What frustrates Radenbaugh and his fellow founder Ty Collins is that in their view, the tariff on their product is not protecting a significant U.S. manufacturing base or forestalling a Chinese advance to dominate some new sector of technology — the arguments generally given for the Trump administration’s widening tariff battle with China. “All the technology in electric bikes is mature technology already,” says Radenbaugh, so “there’s no connection to what they are trying to achieve.”
Radenbaugh and Collins, age 28 and 30 respectively, say their business model of selling directly to consumers without dealers or middlemen enables a good balance between quality and price.

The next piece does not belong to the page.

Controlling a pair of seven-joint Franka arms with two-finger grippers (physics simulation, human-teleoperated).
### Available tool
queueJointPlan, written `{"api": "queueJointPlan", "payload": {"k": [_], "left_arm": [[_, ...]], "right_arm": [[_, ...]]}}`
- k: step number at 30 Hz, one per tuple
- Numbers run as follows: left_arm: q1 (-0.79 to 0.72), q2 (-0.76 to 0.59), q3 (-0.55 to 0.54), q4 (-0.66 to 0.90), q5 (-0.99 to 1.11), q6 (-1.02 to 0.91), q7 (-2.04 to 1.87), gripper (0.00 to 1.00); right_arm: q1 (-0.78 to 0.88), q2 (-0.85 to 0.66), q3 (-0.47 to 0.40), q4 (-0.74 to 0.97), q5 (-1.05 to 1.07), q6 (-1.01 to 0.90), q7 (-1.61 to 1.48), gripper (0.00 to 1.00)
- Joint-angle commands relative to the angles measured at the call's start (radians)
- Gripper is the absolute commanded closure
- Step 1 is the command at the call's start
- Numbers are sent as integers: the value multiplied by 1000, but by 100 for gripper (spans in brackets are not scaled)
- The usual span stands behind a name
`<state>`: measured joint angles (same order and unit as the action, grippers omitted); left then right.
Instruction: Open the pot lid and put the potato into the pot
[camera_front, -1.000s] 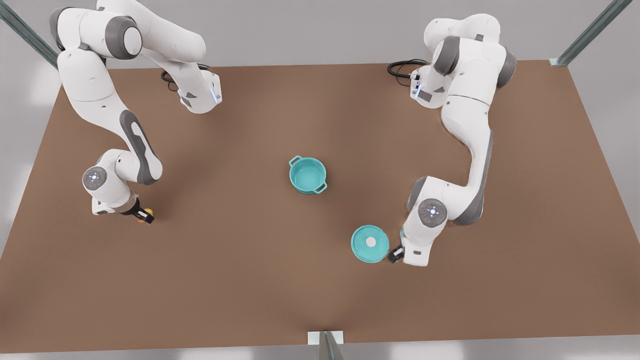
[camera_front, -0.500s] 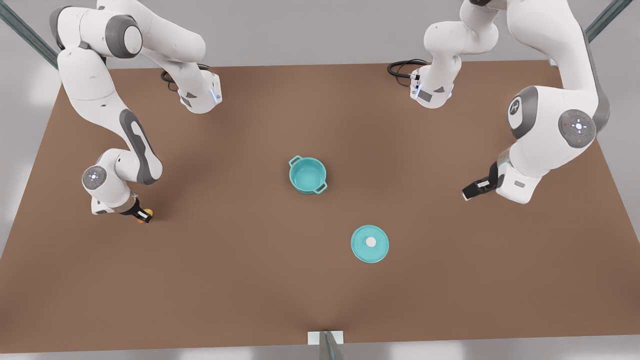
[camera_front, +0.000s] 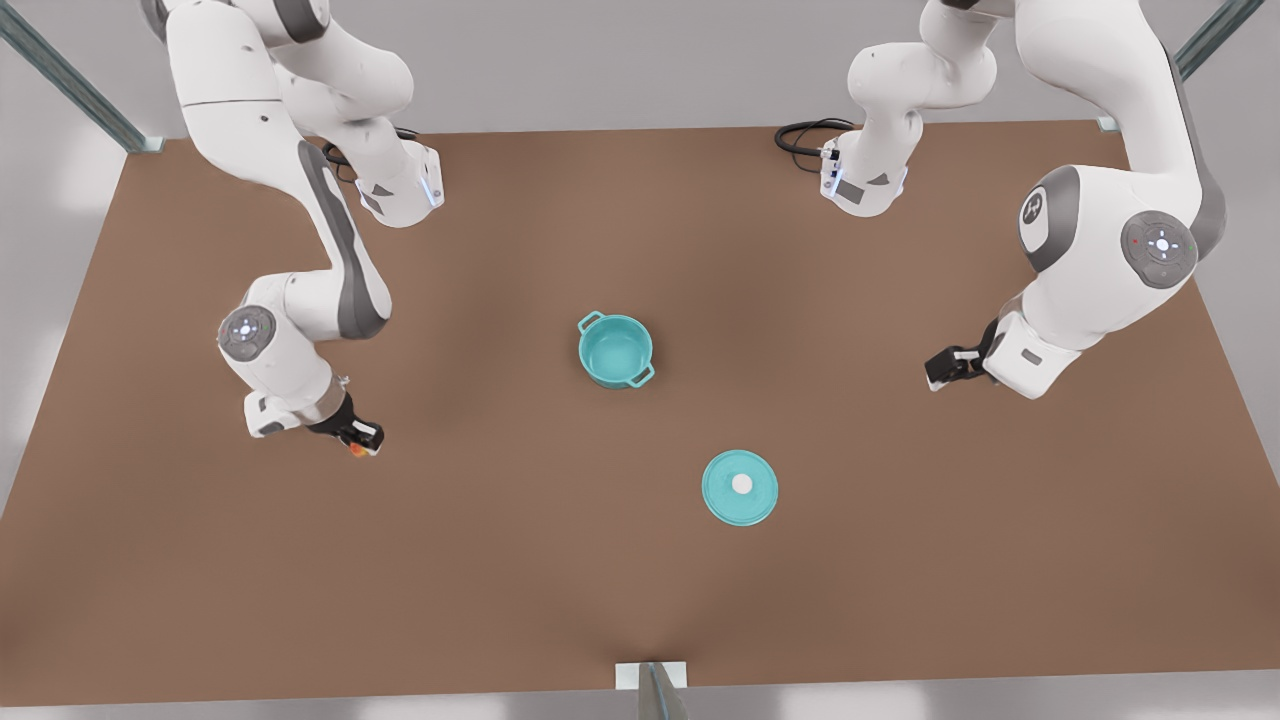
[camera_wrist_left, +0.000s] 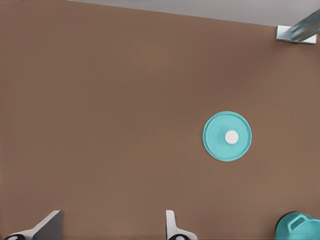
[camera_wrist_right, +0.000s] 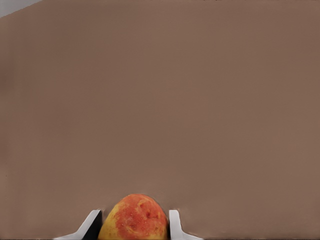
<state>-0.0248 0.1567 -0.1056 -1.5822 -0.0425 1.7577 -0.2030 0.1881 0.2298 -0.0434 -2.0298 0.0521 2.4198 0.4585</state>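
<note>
Right gripper, fingers clamped on small yellow-orange potato: carry to open round teal pot mid-worktop, release low. Left gripper waiting, fingers apart.

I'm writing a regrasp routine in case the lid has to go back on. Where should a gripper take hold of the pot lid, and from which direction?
Grip the small white knob at the centre of the pot lid, coming straight down from above. The lid lies flat on the table, apart from the pot, so its thin rim probably gives the fingers little purchase, while the knob likely stands proud.
</note>
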Motion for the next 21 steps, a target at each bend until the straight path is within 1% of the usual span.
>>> {"api": "queueJointPlan", "payload": {"k": [1, 6, 7, 8, 10, 11, 13, 14, 15, 16, 19, 21], "left_arm": [[-1, -5, -2, 1, 1, 0, 177, 0], [0, -2, 3, 4, 1, -1, 177, 0], [2, 1, 4, 4, -4, 0, 177, 0], [9, 10, 4, 1, 1, 0, 175, 0], [16, 6, 6, -1, 47, 2, 172, 0], [14, 10, 4, 1, 61, 35, 168, 0], [43, 15, 6, 7, 38, 25, 169, 0], [57, 27, 4, 14, 13, 51, 166, 0], [74, 27, 6, 15, -55, 62, 175, 0], [89, 26, 6, 14, -70, 54, 177, 0], [89, 24, 6, 10, -68, 48, 175, 0], [89, 18, 4, 2, -65, 45, 174, 0]], "right_arm": [[76, 2, -1, 65, -1, -268, 546, 56], [326, 2, 17, 106, -1, -301, 853, 57], [370, 2, 25, 109, 3, -301, 898, 57], [419, 2, 31, 111, 51, -301, 913, 57], [498, 17, 33, 138, 69, -301, 985, 57], [533, 40, 33, 161, 87, -301, 1005, 57], [576, 80, 33, 178, 89, -295, 1028, 57], [597, 101, 33, 194, 110, -291, 1031, 57], [611, 132, 33, 204, 114, -284, 1033, 57], [617, 157, 33, 215, 124, -275, 1033, 57], [622, 212, 33, 217, 132, -194, 1033, 56], [619, 241, 30, 232, 130, -183, 1031, 56]]}}
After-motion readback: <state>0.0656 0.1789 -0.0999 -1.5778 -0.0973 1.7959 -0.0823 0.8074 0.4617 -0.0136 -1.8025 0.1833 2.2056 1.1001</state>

“We’re bringing in a low-cost affordable form of transportation, approachable to the vast majority of people,” says Radenbaugh. “We’ve cracked the code with manufacturing overseas where there’s an efficient supply chain, and 100 percent localized customer service and technical support.”
The market has been receptive: Rad Power Bikes says that after sales grew 350 percent last year, it expects to top $50 million this year despite the scheduled tariff crimping the final months.

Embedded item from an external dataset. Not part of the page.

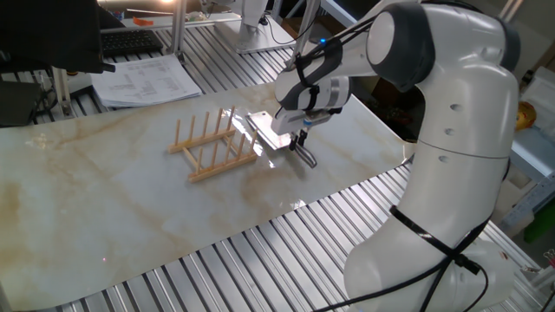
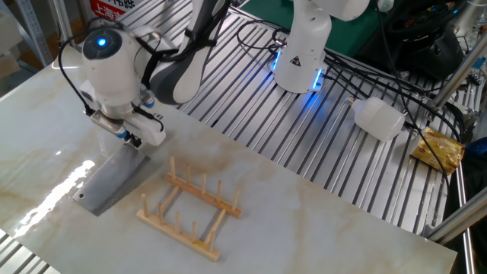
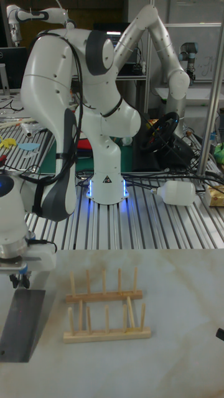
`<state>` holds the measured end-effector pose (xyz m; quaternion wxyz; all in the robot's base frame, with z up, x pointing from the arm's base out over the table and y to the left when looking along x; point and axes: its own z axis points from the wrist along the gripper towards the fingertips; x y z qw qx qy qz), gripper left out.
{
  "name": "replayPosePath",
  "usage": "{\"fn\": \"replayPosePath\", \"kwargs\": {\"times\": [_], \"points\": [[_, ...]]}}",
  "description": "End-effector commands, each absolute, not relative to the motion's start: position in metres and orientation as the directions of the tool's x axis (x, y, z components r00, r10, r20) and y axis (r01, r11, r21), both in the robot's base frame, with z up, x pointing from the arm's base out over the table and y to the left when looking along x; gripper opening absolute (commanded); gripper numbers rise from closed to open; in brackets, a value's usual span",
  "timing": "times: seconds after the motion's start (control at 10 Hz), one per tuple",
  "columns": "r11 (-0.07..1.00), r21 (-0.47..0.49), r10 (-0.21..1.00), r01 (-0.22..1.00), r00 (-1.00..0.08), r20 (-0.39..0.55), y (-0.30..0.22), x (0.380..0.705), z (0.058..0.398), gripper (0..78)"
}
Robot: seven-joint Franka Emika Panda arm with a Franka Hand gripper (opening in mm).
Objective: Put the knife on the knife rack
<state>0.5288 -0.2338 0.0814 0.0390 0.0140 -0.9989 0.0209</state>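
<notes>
Left of centre in the other fixed view, the knife [image 2: 110, 180] is held by its handle in the closed gripper [image 2: 134, 140], its blade slanting down toward the lower left, just beside the knife rack [image 2: 190, 208] at lower centre.

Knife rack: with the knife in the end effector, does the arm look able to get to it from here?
Probably yes. The knife rack stands right beside the knife, its pegs bare, with nothing between them. The end effector appears shut on the handle, blade tip apparently low near the table.
</notes>
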Motion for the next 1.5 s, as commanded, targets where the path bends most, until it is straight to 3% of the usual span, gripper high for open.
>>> {"fn": "replayPosePath", "kwargs": {"times": [0.1,0.4,1.0,1.5], "points": [[0.993,-0.121,-0.005,-0.009,-0.999,0.035,-0.231,0.533,0.104,1.1],[0.989,-0.145,0.021,0.022,-1.0,-0.009,-0.227,0.533,0.125,1.1],[0.971,-0.236,0.049,0.049,-0.999,-0.006,-0.192,0.533,0.205,1.1],[0.96,-0.267,0.085,0.081,-0.996,0.005,-0.174,0.524,0.225,1.1]]}}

Radenbaugh won’t give specific numbers but says the company has sold “tens of thousands” of bikes and “greatly outsells” any U.S. competitor in a field that grew to 300,000 bikes last year. A bit of math suggests that $50 million in sales of $1,500 e-bikes would amount to more than 33,000 units.
But the tariffs will be “very impactful for 2019,” he says. And other e-bike sellers, with dealers who must also pass along their increased costs, could suffer even more, says Collins.

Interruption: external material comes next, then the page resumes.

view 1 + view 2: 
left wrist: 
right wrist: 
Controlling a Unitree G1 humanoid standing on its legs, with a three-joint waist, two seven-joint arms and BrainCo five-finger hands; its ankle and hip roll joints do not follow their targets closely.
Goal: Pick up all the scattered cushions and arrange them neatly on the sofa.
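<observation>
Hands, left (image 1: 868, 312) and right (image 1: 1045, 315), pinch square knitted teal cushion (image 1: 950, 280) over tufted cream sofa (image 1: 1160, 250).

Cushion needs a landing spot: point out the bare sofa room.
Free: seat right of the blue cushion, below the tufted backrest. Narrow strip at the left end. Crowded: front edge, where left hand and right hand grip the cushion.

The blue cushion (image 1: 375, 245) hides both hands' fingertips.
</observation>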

Not everyone in the industry is equally anxious, including Jim Turner, founder and president of Colorado-based Optibike. “I don’t think it’s going to impact us,” he says, because while his company’s bikes incorporate some imported parts, “we build and assemble them here.”
He acknowledges that he’s going after a different crowd with e-bikes that start at $3,995 and include an Elite series ranging upward from $11,990. “We’re more of a boutique, trying to build a high-performance bike rather than a mass-market bike,” Turner says.
Rad’s co-founders say building their more affordable bikes in the U.S. is not a viable option. “There’s never been any supply chain that’s domestically based for electric bikes, there’s no infrastructure, there’s no trained labor,” says Radenbaugh.
The EU last month proposed hefty tariffs of 22 to 84 percent on Chinese models that it says are being dumped — sold below cost — in the European market.
The difference? There are actually established e-bike manufacturers in Europe, building on the Continent’s tradition of manufacturing conventional bikes. And, as the electric vehicle website Electrek reports, “the European Commission visited a number of large electric bicycle manufacturers in China” to study subsidies and business practices as part of a lengthy, industry-specific process.
But there’s no such manufacturers to protect in the U.S., says Radenbaugh, and the e-bike industry has simply been caught in a widening trade war where retaliatory measures are sweeping in everything from American soybeans and lobsters to Chinese industrial lubricating oils.
This past week reports surfaced that new talks are planned between midlevel U.S. and Chinese trade officials, for the first time since June.
Meanwhile, PeopleForBikes.org, an industry lobbying group that’s also supported by REI, is collecting signatures on a petition asking for e-bikes to be removed from the upcoming round of U.S. tariffs.
But Radenbaugh, who says the U.S. Trade Representative gave perfunctory treatment to earlier input from the e-bike industry, is not optimistic that any of those efforts will change the outlook anytime soon.
“It’s just hyper-unlikely because of the political climate,” he says.